**Problem to solve**
State how many lines in the records below contain the string "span", and give nothing besides that number.

**Entries shown**
--------------------
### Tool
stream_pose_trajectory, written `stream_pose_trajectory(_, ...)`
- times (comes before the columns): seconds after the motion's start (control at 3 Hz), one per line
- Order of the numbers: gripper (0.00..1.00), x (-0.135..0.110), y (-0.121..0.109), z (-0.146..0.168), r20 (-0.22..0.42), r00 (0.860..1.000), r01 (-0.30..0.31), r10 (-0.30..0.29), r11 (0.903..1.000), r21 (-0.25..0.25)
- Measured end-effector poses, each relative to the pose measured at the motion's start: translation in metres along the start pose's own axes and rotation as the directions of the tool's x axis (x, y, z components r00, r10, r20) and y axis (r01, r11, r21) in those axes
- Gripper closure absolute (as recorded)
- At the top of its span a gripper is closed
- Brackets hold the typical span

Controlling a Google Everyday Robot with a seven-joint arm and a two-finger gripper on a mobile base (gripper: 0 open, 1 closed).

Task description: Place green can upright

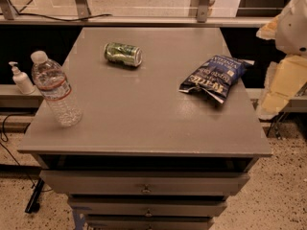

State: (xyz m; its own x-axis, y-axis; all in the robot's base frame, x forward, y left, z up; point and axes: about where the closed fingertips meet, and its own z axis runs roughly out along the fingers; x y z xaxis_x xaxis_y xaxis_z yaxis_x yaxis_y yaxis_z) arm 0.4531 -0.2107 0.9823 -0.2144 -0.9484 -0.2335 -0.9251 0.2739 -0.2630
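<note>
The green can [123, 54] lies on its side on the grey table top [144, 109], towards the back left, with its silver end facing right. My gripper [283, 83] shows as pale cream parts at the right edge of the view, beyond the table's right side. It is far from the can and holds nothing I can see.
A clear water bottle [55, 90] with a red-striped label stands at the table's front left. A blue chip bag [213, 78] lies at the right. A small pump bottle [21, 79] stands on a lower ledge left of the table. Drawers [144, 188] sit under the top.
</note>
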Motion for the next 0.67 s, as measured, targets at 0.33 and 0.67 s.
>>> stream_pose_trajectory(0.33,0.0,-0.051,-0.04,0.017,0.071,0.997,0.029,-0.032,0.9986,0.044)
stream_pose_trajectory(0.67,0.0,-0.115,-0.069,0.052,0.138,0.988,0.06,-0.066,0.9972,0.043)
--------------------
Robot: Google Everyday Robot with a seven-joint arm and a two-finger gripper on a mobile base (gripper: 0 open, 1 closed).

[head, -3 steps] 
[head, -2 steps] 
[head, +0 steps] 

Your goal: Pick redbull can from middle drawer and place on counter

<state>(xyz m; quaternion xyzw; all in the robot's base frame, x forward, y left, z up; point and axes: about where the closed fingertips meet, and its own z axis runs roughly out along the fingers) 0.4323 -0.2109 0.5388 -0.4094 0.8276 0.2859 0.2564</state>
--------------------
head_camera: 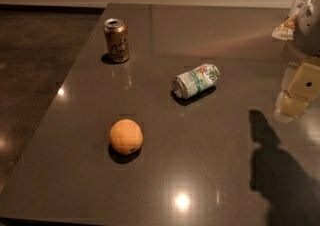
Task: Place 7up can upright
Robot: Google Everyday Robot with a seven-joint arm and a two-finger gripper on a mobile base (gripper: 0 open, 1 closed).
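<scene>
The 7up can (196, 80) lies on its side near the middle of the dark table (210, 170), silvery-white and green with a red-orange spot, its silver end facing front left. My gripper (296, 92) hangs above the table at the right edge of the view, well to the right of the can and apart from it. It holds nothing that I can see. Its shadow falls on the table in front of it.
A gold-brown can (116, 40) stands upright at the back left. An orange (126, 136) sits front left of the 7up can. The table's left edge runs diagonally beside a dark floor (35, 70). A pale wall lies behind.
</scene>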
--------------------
**Problem solution**
2